Historians are left to speculate whether a continued Kennedy presidency would have approached the deteriorating situation in Vietnam differently from its successor. Events under President Johnson were to move more quickly than anyone, including Johnson, could have anticipated. But we know that by the fall of 1963 Kennedy had privately concluded that the Saigon regime of President Ngo Dinh Diem was incapable of defeating the communist incursion from the north. Some of Diem’s generals felt the same and engineered a coup against him on November 1. Diem was placed in an armored car and then clubbed and hacked to death in an act of carnage that might have shocked the Manson family. Taping a statement for the record two days later, Kennedy was contrite: “I feel that we [at the White House] must bear a good deal of responsibility for it,” he said, “beginning with our cable in which we suggested the coup. In my judgment, that wire was badly drafted. I should not have given my consent to it.”

We needn’t linger over the details of Kennedy’s private life, nor those of his marriage, which as the world knows strayed from the traditional monogamous ideal. (At the end of a lengthy discussion of the dry arcana of Britain’s independent nuclear deterrent, the president turned to the elderly Macmillan and enquired: “I wonder how it is with you, Harold? If I don’t have a woman for three days, I get a terrible headache.”) Paradoxically, Kennedy loathed being touched or embraced, a phobia he shared with Richard Nixon, and showered and changed his clothes compulsively, often five times a day.

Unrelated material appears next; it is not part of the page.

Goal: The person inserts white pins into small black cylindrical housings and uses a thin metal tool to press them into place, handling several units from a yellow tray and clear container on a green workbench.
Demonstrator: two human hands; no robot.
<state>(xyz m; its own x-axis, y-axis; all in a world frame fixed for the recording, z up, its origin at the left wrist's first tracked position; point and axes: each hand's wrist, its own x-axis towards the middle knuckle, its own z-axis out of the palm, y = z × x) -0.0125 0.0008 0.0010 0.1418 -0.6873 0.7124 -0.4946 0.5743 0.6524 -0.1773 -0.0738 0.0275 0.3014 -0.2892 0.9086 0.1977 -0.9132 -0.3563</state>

In later and less reticent times, several of his partners noted that the act of union had tended to be brisk. “He didn’t even take his shoes off,” one companion sighed.

While we’re in the realm of conjecture about what America’s essentially pragmatic thirty-fifth president might have made of the present-day Democratic party, it’d hard to believe he would have seriously disagreed with the words of his nephew Robert F. Kennedy Jr.: “Being a Kennedy Democrat means standing for freedom, and an equitable nation where if people work hard and play by the rules they can get ahead, and where the middle class isn’t being gutted to pay for bank bailouts and useless lockdowns.”